Negative Testing

In software testing, the following are the main testing strategies-

  • Positive Testing – Positive testing is also known as “Happy Path Testing”. In this testing strategy, by providing valid and correct data, the system’s behavior is checked. Any error or unexpected result is not desired in this testing strategy.
  • Negative Testing – Negative testing makes sure the system works smoothly when an invalid or unexpected data is entered. It is also known as “An error Path Testing” or “Failure Testing”. Exceptions or errors are desired in this testing strategy.

In this tutorial, we will focus on “Negative Testing”.

What is Negative Testing?

While using any application, it is quite possible that the user may enter invalid data intentionally or unintentionally. Now the system should be smart enough to manage such scenarios. More importantly, the system should not crash in the event of such mistakes. 

Negative testing is a type of testing in which a tester intentionally enters invalid data in the system to check the robustness of the application.

When the wrong input is fed to the system, it should show an error message and handle such invalid values gracefully.

One of the examples of negative testing is the testing of the “Contact number” field. “Contact number” field should not accept anything other than numbers. So, while doing negative testing, a tester will try to enter the alphabets or special characters in the ‘Contact number’ field and will check the system’s behavior. The system should display an error message such as “Invalid Value. This field accepts only numbers”.

Negative testing can be done using both manual and automation testing. Negative testing is also useful while doing security checks of the system. A malicious user deliberately tries to hack the system and exploit vulnerabilities by passing some scripts or commands in the text fields. A thoroughly negative tested application can help in minimizing the risk for the same.

Some Examples of Negative Testing

This section lists some scenarios of negative test cases-

  • On entering invalid and unexpectable values than the one supported by the input fields e.g. negative test data can include passing special characters, foreign language characters, non-text keys, etc in the text boxes.

  • Uploading invalid files to the file upload fields or as an attachment e.g. we may upload a corrupt file, a file containing some virus, a large file with size in GBs (while the application may support only file size in KBs).

  • Following invalid navigations in the application e.g. in order to test the vulnerability of the application a tester may follow the navigation route that is different from the standard path. This can include directly trying to open an authorized URL without authentication or trying to skip some mandatory steps by directly opening a link.

Conclusion

Negative testing is useful in making the system more robust and accurate. It helps the testing team in covering all the possible scenarios which can affect the functioning of the system negatively. 

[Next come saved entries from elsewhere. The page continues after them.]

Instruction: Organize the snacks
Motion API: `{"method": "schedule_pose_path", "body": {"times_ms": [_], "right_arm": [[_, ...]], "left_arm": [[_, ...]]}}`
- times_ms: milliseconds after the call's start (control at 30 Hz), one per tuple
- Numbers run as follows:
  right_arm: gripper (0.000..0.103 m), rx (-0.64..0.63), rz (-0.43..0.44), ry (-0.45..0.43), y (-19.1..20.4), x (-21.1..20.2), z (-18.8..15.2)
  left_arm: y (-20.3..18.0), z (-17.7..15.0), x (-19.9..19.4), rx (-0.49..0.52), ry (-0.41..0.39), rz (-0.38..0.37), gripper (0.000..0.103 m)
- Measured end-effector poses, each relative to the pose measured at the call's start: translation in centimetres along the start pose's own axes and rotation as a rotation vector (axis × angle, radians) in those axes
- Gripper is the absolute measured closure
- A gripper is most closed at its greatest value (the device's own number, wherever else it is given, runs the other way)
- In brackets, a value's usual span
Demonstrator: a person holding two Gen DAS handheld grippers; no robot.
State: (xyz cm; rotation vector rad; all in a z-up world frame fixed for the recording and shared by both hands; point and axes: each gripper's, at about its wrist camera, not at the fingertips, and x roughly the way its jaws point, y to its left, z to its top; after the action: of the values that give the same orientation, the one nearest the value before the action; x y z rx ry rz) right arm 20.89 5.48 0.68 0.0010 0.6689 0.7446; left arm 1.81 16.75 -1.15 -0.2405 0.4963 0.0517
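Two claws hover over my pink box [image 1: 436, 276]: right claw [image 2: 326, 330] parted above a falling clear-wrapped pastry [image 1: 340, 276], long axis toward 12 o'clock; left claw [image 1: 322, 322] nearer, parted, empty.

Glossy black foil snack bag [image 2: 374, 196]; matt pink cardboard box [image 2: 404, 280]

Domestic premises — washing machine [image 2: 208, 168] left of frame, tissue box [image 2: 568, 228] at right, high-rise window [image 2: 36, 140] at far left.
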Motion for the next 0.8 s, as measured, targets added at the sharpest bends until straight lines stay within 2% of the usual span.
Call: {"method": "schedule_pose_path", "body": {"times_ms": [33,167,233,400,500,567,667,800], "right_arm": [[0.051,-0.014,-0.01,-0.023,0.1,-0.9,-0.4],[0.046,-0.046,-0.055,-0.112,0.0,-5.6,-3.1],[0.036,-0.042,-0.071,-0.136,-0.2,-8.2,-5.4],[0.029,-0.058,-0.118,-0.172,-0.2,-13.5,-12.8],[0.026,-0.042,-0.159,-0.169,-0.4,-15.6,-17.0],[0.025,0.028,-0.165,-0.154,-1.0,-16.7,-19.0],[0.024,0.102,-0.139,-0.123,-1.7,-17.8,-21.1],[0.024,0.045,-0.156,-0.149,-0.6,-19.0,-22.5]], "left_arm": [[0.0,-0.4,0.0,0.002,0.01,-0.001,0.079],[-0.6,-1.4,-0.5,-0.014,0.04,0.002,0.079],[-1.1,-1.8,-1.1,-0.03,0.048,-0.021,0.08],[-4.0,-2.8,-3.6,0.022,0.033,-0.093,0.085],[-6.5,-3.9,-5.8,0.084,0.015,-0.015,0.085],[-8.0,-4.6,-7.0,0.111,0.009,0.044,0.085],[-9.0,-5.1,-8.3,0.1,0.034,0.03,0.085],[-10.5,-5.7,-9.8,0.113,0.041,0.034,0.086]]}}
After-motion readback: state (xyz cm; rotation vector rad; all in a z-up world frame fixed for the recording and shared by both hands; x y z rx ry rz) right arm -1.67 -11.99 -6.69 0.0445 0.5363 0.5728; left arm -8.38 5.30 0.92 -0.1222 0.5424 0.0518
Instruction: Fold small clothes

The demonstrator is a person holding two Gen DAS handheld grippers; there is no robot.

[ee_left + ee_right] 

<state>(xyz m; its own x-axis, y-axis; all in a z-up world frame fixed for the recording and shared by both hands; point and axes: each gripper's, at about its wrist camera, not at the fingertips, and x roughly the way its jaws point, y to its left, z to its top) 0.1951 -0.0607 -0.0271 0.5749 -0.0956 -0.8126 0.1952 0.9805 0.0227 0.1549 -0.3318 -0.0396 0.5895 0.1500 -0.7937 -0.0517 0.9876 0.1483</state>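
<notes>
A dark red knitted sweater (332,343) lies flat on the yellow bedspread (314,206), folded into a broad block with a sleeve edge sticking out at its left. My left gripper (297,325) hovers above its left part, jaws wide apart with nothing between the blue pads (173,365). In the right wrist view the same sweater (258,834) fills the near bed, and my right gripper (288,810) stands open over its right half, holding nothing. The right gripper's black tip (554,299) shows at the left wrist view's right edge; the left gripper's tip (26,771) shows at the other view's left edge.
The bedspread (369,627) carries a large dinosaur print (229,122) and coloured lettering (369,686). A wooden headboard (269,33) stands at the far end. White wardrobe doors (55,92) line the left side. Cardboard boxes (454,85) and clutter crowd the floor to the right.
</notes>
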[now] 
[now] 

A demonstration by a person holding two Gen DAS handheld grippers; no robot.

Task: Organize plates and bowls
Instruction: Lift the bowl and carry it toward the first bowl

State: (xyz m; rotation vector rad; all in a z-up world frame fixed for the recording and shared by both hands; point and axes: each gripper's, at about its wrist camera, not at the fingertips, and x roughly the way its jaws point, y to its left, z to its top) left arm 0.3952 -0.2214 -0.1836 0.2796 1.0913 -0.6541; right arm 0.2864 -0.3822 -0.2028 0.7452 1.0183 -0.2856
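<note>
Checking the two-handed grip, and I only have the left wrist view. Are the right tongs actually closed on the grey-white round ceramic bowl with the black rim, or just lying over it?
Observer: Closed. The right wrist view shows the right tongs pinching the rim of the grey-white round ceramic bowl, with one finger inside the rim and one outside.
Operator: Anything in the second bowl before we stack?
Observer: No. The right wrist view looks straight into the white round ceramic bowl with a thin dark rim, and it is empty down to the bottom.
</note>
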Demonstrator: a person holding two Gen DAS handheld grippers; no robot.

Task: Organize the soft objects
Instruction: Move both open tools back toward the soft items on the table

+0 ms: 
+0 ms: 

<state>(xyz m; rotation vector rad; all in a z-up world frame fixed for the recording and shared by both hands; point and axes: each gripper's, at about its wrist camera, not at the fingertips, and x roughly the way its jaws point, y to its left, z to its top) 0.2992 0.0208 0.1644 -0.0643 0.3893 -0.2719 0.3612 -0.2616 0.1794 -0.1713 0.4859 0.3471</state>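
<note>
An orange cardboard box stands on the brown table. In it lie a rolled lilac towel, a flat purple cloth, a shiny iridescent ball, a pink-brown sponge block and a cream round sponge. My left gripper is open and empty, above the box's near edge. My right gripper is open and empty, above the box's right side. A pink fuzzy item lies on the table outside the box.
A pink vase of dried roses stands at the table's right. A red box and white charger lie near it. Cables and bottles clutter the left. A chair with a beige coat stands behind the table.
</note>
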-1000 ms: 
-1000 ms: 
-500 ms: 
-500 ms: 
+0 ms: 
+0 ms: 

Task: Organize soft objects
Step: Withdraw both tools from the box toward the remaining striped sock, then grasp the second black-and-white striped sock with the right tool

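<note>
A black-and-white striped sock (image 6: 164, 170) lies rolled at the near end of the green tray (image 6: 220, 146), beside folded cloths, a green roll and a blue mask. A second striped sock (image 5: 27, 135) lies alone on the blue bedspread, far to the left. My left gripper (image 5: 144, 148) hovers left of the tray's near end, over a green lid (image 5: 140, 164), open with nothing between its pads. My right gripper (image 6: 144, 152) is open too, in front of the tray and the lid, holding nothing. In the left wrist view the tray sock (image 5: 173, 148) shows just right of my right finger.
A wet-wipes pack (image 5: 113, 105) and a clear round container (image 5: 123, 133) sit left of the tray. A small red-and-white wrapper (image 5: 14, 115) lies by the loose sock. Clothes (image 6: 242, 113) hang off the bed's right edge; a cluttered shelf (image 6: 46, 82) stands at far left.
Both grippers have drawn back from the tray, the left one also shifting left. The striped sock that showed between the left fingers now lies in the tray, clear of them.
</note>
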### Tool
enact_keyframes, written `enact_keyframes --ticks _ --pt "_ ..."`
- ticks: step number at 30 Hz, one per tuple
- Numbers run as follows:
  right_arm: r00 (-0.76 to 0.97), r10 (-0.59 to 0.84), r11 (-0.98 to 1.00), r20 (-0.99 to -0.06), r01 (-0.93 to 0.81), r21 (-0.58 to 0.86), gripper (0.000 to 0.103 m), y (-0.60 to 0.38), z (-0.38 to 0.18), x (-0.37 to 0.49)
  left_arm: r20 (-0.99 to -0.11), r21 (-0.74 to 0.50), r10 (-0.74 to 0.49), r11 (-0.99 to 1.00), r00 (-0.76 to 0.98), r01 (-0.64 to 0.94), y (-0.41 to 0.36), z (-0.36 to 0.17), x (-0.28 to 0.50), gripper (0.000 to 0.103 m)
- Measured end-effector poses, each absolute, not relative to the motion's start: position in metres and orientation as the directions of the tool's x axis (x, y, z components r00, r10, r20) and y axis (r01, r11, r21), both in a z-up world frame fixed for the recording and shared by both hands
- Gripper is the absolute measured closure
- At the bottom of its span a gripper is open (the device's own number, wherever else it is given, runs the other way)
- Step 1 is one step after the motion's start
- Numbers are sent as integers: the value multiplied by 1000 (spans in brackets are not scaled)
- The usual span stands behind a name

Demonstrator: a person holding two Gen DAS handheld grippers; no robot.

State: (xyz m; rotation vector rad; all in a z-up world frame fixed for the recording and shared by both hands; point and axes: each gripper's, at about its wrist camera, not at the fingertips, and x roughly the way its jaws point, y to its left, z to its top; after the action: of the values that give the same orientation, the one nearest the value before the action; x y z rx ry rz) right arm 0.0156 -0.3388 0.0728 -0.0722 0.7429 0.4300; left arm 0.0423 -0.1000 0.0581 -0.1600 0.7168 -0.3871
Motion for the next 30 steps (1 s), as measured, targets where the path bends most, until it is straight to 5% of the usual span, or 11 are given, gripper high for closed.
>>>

Negative testing has its own disadvantages too. Apart from being a time-consuming exercise, it also increases workload as it needs extra thinking when it comes to test case creation. But if the application needs to be completely error-free, negative testing is equally important as positive testing.

That’s it for this tutorial, we hope that you were able to learn the concept of ‘Negative Testing’ in detail.

2 thoughts on “Negative Testing”

  1. I am not agreeing with this. You mentioned negative test data. Not negative scenario.
    If we use negatives test data then system will display messages which is already mentioned in requirement so infact we are validating the same messages with negative test data- and this is called happy path testing.